Не знает, почему задержана… Но взгляд неотводим и готов к обороне – взгляд ждёт вопросов. А ведь она должна бы ждать извинений, коли задержана ни за что.

– Валентина Петровна, что вы делали вечером третьего сентября?

– Не знаю, – сразу ответила она.

– Почему же не знаете?

– Да не помню.

– Я вижу, вы и не пытаетесь вспомнить.

– Чего пытаться… Память-то не бухгалтерская.

Рябинин вдруг заметил, что он придерживает очки, словно они, заряженные нетерпением, могут улететь с его лица. Но полетели не очки – полетели те вопросы, которые он берёг на конец допроса, на крайний случай.

– Значит, вы не знаете, почему задержаны?

– Откуда же?

– А почему вы побежали от инспекторов?

– Побежишь… Два парня да девка, похожи на шайку.

– А зачем вы купили куклу?

– На сервант посадить, красиво.

– А зачем вы храните в холодильнике разное детское питание?

– Сама ем, оно натуральное.

Его припасённые вопросы кончились. Она ответила наивно и неубедительно. У Рябинина имелись десятки других хитрых вопросов, приёмов и ловушек, но что-то мешало их задать и применить. Похищенная девочка… Преступление было настолько бесчеловечным, что все эти психологические ловушки казались ему мелкими и неуместными.

– Где девочка? – негромко спросил он, не отрывая пальцев от дужки очков.

– Какая девочка? – спросила и она, стараясь произнести слова повеселее.

– Неужели вы думаете, что ребёнка можно спрятать?

– Чего мне думать-то…

– Вот что я сделаю, – сказал он с тихим жаром. – Сведу вас с матерью. Чтобы глаза в глаза.

– А я не боюсь! – вдруг крикнула она, разъедая его неотводимым взглядом.

И Рябинин в её голосе, в этих тёмных глазах, в крепких скулах увидел столько силы, что понял – она не признáется.

Меж ними вклинился телефонный звонок.
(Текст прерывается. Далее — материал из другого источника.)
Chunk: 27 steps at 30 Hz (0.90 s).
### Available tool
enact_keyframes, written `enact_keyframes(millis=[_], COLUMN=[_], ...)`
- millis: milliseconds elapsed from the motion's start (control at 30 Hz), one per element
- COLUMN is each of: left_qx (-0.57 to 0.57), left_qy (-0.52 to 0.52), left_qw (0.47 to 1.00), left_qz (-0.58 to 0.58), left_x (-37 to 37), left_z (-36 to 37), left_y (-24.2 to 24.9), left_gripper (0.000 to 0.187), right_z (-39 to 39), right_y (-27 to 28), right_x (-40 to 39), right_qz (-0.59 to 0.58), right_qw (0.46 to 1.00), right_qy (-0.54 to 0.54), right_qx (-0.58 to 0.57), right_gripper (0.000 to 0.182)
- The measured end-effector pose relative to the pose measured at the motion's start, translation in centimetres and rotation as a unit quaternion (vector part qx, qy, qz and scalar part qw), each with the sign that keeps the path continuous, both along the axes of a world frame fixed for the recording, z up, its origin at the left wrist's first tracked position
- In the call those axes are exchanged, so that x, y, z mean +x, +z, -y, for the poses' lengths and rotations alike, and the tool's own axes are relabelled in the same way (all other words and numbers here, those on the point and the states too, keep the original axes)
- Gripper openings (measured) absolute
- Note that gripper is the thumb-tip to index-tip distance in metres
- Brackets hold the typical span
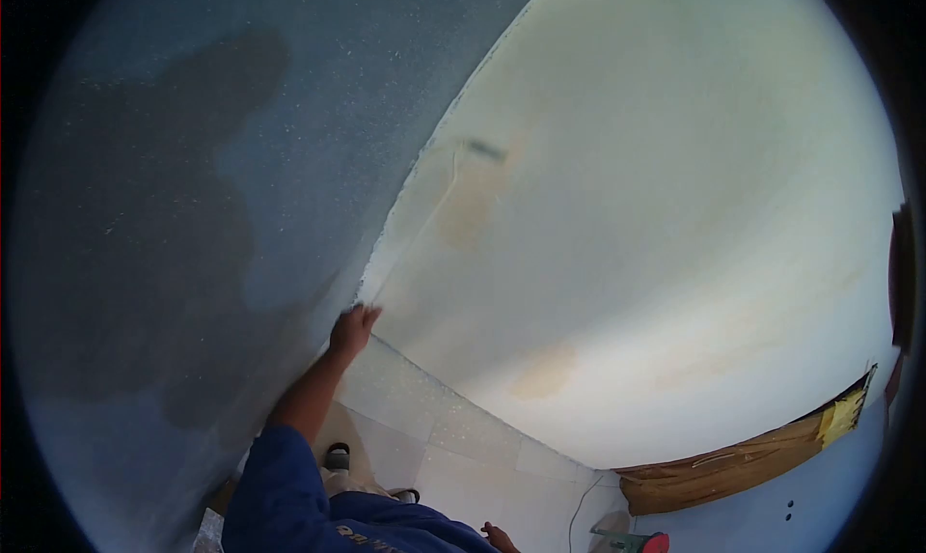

Нервной до дрожи рукой снял он трубку:

– Да…

– Она у тебя? – спросил Петельников.

– Да.

– Её муж давно на Севере.

– Да.

– Мы нашли сожителя с машиной.

– Да.

– Ребёнка у него нет, и он ничего не знает.

– Да.

– Она не признаётся?

– Да.

– Значит, доказательств веских нет?

– Да..

– Но ведь она украла!

– Да.

– Ты её арестуешь?

– Нет.

– Отпустишь?

– Да.


Из дневника следователя.

Бывает, что вечерами я читаю Иринке вслух. Она любит – приткнётся где-нибудь рядом в самой неудобной позе и затихает. И слушает, не пропуская ни единого слова.

Стараюсь читать классику. Сегодня взялся за «Дубровского». Иринка слушала молча, насупившись, не выказывая никаких эмоций. Но вот мы дошли до того, как Дубровский пригласил Машу на свиданье.

– И она пойдёт? – изумилась Иринка.

– А почему бы не пойти?

– Он же ограбит!

Лето спохватилось, словно кого-то недогрело – в середине сентября, после ветров, дождей и холодов вдруг опустило на город двадцатиградусную дымку.

Петельников распахнул окно, скинул пиджак, расшатал узел галстука и неопределённо прошёлся по кабинету. Он ждал сожителя Дыкиной, с которым вчера из-за позднего времени поговорил кратко.

Взгляд, обежав заоконные просторы, притянулся к сейфу. Пока инспектор работал по делу, бумаги копились: жалобы, ответы учреждений, письма, копии приказов… Он взял пространное заявление с резолюцией начальника уголовного розыска и стал читать, сразу запутавшись в женском почерке, женских чувствах и женской логике…

Значит, так. Гражданка Цвелодубова жаловалась. На её день рождения пришёл свёкор с вазой, Николай с Марией, тётя Тася, а деверь Илья обиделся. Деверь – это кто же? И почему он обиделся?